Your task: Below are some records. Return exactly the lines from the one with "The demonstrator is" to the one with "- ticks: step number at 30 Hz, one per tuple", and nothing else.

Material provided:
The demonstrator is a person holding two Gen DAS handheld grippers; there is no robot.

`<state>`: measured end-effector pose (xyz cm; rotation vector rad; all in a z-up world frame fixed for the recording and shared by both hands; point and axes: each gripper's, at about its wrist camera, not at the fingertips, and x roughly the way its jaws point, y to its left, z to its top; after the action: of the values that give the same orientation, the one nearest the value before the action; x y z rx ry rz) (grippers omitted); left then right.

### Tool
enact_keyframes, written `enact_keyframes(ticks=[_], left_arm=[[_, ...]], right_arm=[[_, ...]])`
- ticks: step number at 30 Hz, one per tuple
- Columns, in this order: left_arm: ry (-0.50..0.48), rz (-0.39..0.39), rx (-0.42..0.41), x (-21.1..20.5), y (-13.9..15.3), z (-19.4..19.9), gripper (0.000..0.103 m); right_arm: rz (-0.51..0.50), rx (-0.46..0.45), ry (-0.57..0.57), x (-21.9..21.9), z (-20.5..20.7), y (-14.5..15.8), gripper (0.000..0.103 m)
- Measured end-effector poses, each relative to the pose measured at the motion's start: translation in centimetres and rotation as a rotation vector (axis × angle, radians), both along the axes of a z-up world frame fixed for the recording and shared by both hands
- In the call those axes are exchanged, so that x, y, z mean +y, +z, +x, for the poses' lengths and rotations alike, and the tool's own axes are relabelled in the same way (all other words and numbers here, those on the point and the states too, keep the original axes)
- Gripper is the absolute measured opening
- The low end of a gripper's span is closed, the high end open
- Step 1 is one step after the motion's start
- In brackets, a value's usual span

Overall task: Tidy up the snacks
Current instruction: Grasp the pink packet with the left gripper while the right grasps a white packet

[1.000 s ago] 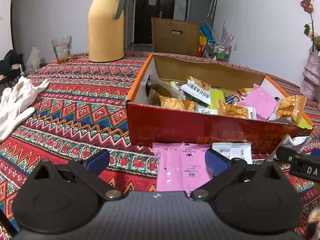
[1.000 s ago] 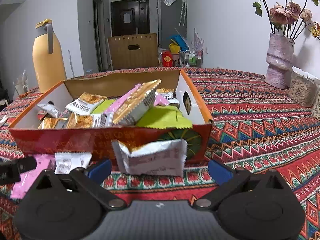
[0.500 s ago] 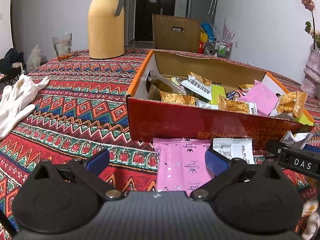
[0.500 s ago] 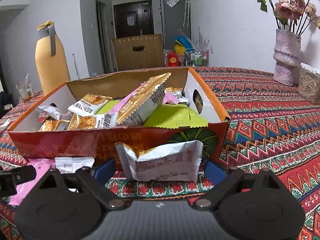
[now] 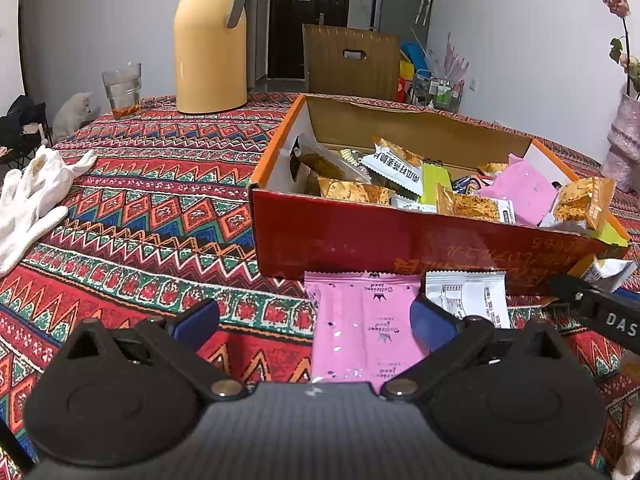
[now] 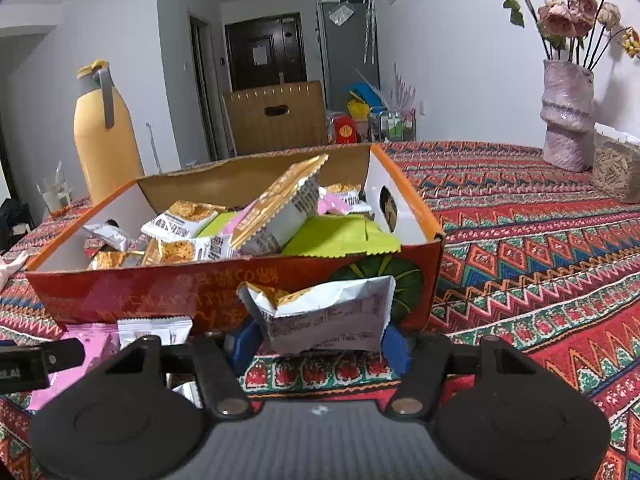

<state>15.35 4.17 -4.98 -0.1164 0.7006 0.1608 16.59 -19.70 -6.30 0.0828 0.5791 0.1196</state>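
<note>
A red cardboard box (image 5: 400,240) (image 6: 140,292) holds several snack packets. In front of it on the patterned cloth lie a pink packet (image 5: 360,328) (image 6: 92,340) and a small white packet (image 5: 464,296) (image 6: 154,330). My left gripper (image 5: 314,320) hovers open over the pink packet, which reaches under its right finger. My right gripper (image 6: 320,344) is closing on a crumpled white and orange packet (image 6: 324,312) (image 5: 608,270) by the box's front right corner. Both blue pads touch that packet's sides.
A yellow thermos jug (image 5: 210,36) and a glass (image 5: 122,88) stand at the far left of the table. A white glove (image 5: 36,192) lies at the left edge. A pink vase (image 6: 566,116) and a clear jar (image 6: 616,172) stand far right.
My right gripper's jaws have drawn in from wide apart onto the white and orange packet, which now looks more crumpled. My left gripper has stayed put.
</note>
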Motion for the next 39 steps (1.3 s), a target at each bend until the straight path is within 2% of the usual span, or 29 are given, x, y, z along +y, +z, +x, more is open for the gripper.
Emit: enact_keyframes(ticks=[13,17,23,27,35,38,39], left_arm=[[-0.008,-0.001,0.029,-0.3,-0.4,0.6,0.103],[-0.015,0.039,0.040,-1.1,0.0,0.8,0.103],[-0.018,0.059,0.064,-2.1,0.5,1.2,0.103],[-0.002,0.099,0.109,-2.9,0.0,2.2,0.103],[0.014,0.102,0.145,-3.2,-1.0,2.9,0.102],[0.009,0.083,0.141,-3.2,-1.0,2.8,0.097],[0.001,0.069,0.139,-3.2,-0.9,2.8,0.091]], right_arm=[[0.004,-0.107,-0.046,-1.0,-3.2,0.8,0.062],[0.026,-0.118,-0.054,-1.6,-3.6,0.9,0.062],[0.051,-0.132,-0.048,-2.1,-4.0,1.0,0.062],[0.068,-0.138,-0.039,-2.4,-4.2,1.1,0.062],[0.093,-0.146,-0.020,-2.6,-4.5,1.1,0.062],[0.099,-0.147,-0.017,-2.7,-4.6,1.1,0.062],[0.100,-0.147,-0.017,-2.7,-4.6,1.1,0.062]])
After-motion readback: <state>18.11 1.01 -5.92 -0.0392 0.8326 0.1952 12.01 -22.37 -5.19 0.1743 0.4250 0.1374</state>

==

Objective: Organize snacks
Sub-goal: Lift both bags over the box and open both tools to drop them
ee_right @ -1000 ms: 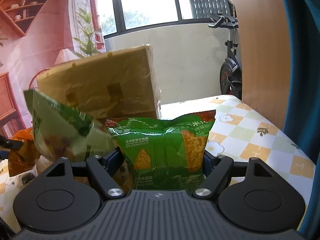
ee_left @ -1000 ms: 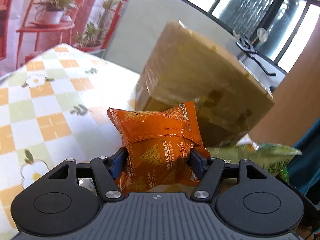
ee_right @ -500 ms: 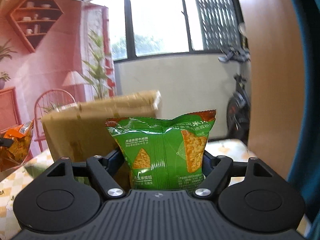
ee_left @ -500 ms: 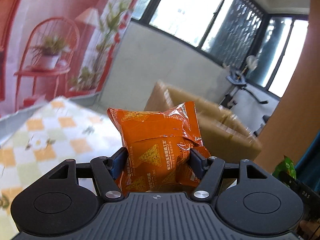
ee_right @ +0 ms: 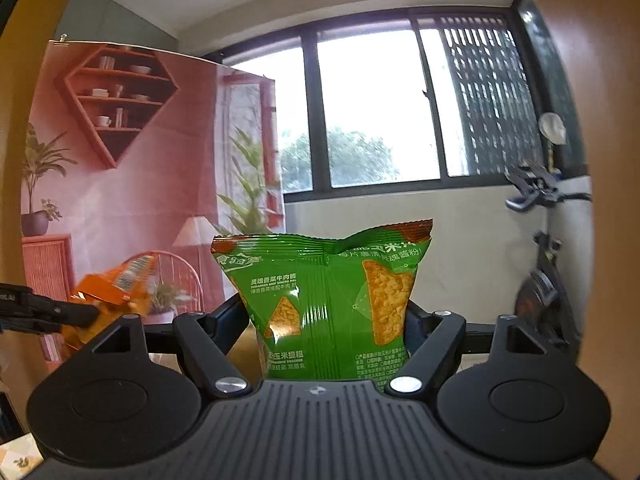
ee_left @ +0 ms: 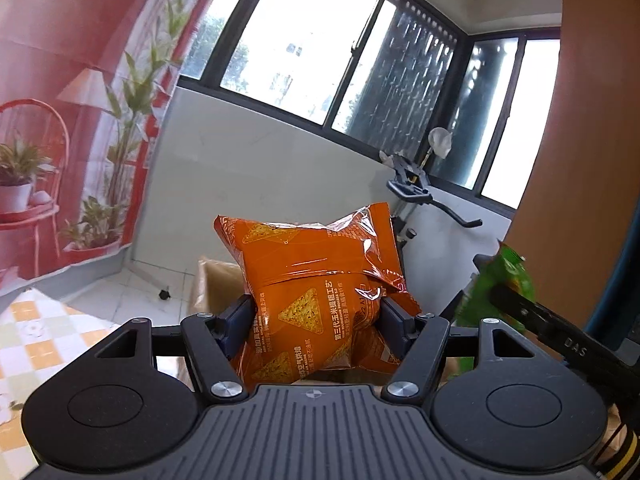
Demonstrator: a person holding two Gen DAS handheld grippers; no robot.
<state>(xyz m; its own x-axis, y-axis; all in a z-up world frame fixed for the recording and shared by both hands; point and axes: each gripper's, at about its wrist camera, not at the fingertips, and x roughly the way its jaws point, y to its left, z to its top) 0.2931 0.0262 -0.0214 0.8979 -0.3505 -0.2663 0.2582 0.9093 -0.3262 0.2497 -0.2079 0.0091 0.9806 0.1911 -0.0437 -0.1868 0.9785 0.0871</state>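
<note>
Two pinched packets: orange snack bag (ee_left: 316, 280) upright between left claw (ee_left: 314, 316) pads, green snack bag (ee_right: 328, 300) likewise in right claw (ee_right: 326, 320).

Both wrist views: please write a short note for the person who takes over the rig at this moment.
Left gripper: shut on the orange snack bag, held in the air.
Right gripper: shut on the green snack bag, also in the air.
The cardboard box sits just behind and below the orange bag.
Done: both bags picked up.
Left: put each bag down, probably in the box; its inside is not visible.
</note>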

Reply to the exercise:
The demonstrator is a person holding two Gen DAS handheld grippers; there is no robot.

`<state>`: measured end-effector pose (xyz cm; rotation vector rad; all in a z-up world frame fixed for the recording and shared by both hands; point and axes: each gripper's, at about its wrist camera, not at the fingertips, and x roughly the way its jaws point, y to its left, z to its top; after the action: of the values that give the same orientation, the one nearest the value before the action; x y z rx ry rz) (grippers omitted); left then right.

### Tool
enact_keyframes, written `enact_keyframes(ticks=[_], left_arm=[[_, ...]], right_arm=[[_, ...]])`
- ticks: step number at 30 Hz, one per tuple

Work on this exercise is now finished.